Task objective –
When you reach the line with "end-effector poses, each" in the data below, begin printing lines exactly, and stop once the line with "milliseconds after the" has been printed.
════════════════════
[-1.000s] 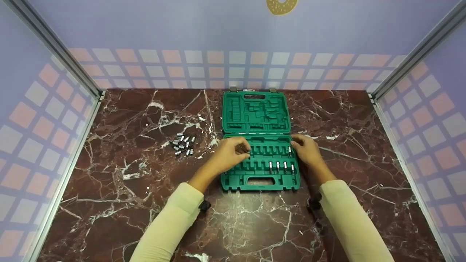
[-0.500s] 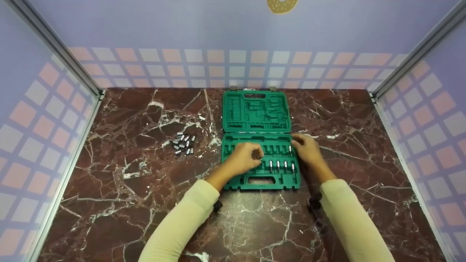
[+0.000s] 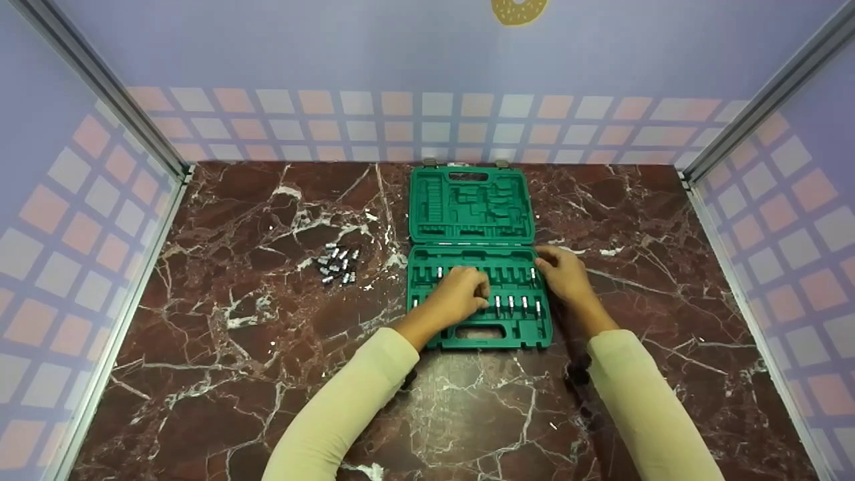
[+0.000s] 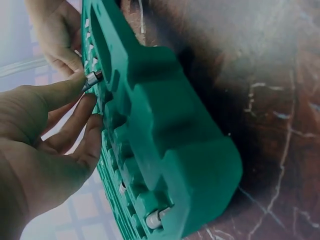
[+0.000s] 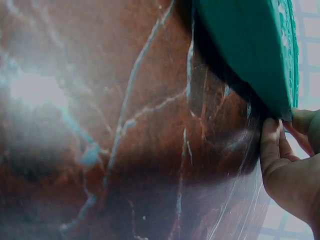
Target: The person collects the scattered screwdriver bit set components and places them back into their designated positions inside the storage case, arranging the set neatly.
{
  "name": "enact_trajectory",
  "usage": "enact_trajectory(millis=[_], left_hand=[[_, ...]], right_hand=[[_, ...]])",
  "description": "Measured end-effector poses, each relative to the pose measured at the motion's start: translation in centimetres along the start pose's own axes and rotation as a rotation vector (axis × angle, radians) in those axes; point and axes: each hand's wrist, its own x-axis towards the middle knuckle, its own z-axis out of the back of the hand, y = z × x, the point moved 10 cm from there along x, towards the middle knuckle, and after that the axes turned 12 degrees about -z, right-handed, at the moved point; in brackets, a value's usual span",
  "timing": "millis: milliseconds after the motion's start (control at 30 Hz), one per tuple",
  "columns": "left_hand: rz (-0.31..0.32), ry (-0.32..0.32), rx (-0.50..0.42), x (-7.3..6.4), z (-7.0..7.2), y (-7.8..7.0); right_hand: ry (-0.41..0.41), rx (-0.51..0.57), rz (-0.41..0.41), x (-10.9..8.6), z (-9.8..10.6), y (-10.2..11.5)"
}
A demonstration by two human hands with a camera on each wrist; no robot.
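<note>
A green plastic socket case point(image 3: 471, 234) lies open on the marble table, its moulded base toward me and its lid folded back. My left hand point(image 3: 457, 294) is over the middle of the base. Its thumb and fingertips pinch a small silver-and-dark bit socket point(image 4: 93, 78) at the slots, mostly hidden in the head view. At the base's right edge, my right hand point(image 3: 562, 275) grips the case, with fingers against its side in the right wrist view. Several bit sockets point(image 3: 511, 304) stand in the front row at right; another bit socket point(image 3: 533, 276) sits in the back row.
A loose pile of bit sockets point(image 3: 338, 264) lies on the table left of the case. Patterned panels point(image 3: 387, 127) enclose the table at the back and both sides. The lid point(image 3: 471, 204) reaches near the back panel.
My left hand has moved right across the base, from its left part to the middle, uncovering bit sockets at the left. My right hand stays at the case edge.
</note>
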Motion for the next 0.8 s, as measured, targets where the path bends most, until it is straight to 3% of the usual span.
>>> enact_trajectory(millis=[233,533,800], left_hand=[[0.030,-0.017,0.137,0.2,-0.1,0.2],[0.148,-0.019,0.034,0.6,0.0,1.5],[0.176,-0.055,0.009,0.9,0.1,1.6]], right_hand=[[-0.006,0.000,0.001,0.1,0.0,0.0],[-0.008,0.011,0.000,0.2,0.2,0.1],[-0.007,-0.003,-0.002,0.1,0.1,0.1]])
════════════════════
Written solution –
  "description": "Measured end-effector poses, each relative to the pose measured at the motion's start: translation in centimetres along the start pose's own axes and rotation as a rotation vector (axis × angle, radians) in those axes; point and axes: each hand's wrist, its own x-axis towards the middle knuckle, its own z-axis out of the back of the hand, y = z × x, the point moved 10 cm from there along x, towards the middle knuckle, and after that the axes turned 12 degrees about -z, right-handed, at the moved point; in brackets, a value's usual span",
  "timing": "millis: milliseconds after the motion's start (control at 30 Hz), one per tuple",

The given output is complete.